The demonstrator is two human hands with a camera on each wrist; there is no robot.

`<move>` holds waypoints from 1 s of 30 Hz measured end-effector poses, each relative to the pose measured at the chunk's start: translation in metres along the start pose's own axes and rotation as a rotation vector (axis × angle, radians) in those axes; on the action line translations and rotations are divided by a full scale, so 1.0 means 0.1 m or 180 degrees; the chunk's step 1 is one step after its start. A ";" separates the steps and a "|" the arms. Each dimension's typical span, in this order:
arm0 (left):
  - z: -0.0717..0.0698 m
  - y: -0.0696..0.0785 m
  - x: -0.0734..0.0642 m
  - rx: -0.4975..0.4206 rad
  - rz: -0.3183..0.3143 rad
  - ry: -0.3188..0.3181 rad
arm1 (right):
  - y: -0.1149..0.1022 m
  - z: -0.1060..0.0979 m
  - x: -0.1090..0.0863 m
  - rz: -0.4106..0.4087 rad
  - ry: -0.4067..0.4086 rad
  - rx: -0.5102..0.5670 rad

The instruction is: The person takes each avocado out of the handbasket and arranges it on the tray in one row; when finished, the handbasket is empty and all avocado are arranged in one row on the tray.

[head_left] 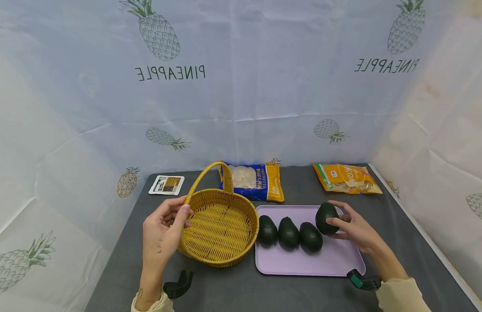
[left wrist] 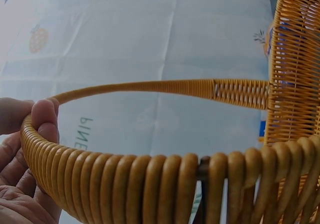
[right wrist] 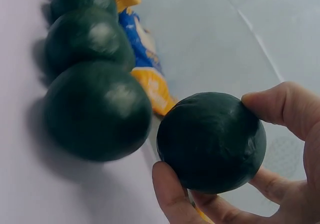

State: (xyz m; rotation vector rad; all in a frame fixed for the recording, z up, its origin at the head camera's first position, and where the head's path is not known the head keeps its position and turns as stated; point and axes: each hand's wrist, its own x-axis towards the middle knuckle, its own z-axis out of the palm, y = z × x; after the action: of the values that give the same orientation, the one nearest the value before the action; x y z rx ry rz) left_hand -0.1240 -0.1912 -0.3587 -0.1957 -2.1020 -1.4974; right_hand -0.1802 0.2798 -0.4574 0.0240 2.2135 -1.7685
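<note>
My left hand [head_left: 163, 232] grips the arched handle of a yellow woven basket [head_left: 219, 229]; no contents show inside it. In the left wrist view the thumb and fingers curl round the wrapped handle [left wrist: 125, 184]. At the right, my right hand [head_left: 355, 229] pinches a dark green avocado [head_left: 326, 218] between thumb and fingertips. The right wrist view shows this avocado [right wrist: 212, 141] raised beside the others. Three more avocados [head_left: 289, 234] lie in a row on the left part of a pale purple tray [head_left: 291, 265], next to the basket.
Behind the basket lies a blue and yellow food packet [head_left: 260, 182]. An orange packet [head_left: 347, 178] is at the back right, and a small white pack [head_left: 166, 185] at the back left. Pineapple-printed sheeting [head_left: 264, 95] encloses the dark grey table [head_left: 225, 290] at the back and sides.
</note>
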 end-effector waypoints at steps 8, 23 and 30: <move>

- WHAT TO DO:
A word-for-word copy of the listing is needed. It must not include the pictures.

- FINAL ANSWER:
The demonstrator is two human hands with a camera on each wrist; there is no robot.

`<move>` holds waypoints from 1 s of 30 Hz measured end-effector poses, each relative to the pose measured at the chunk's start: translation in metres along the start pose's own axes and rotation as a rotation vector (axis × angle, radians) in those axes; on the action line translations and rotations are divided by a full scale, so 1.0 means 0.1 m or 180 degrees; the chunk's step 1 is one step after its start. A ";" separates the steps and a "|" the arms. Each dimension's typical span, in this order:
arm0 (left):
  - z: -0.0717..0.0698 m
  - y: -0.0696..0.0785 m
  - x: -0.0734..0.0642 m
  - rx: -0.4975..0.4206 rad
  - rz: -0.3183..0.3143 rad
  - ry: -0.3188..0.3181 rad
arm1 (right):
  - y: -0.1149..0.1022 m
  - z: -0.1060..0.0979 m
  - x: -0.1090..0.0863 m
  - rz: -0.4106..0.4087 rad
  - ry: -0.4067..0.4086 rad
  - rx: -0.5102..0.5670 rad

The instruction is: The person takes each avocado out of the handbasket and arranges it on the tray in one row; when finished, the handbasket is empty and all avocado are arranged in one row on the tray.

[head_left] 
[left wrist] 
[right wrist] 

State: (xyz m; rotation vector rad; all in a frame fixed for the recording, z up, its origin at the head camera's first position, and where the head's path is not known the head keeps its position and turns as stated; point and axes: each hand's wrist, its own x-axis towards the middle knuckle, its own z-axis out of the palm, y = z × x; after the action: of the values that give the same orientation, the one nearest the value before the action; x y z rx ry rz) left_hand -0.1240 -0.1912 -0.3587 -0.1957 -2.1020 -1.4974; right_hand -0.1802 0.2798 -0.4574 0.0240 2.2135 -1.7685
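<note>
My left hand [head_left: 163, 232] grips the arched handle of a yellow woven basket [head_left: 219, 229]; no contents show inside it. In the left wrist view the thumb and fingers curl round the wrapped handle [left wrist: 125, 184]. At the right, my right hand [head_left: 355, 229] pinches a dark green avocado [head_left: 326, 218] between thumb and fingertips. The right wrist view shows this avocado [right wrist: 212, 141] raised beside the others. Three more avocados [head_left: 289, 234] lie in a row on the left part of a pale purple tray [head_left: 291, 265], next to the basket.
Behind the basket lies a blue and yellow food packet [head_left: 260, 182]. An orange packet [head_left: 347, 178] is at the back right, and a small white pack [head_left: 166, 185] at the back left. Pineapple-printed sheeting [head_left: 264, 95] encloses the dark grey table [head_left: 225, 290] at the back and sides.
</note>
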 end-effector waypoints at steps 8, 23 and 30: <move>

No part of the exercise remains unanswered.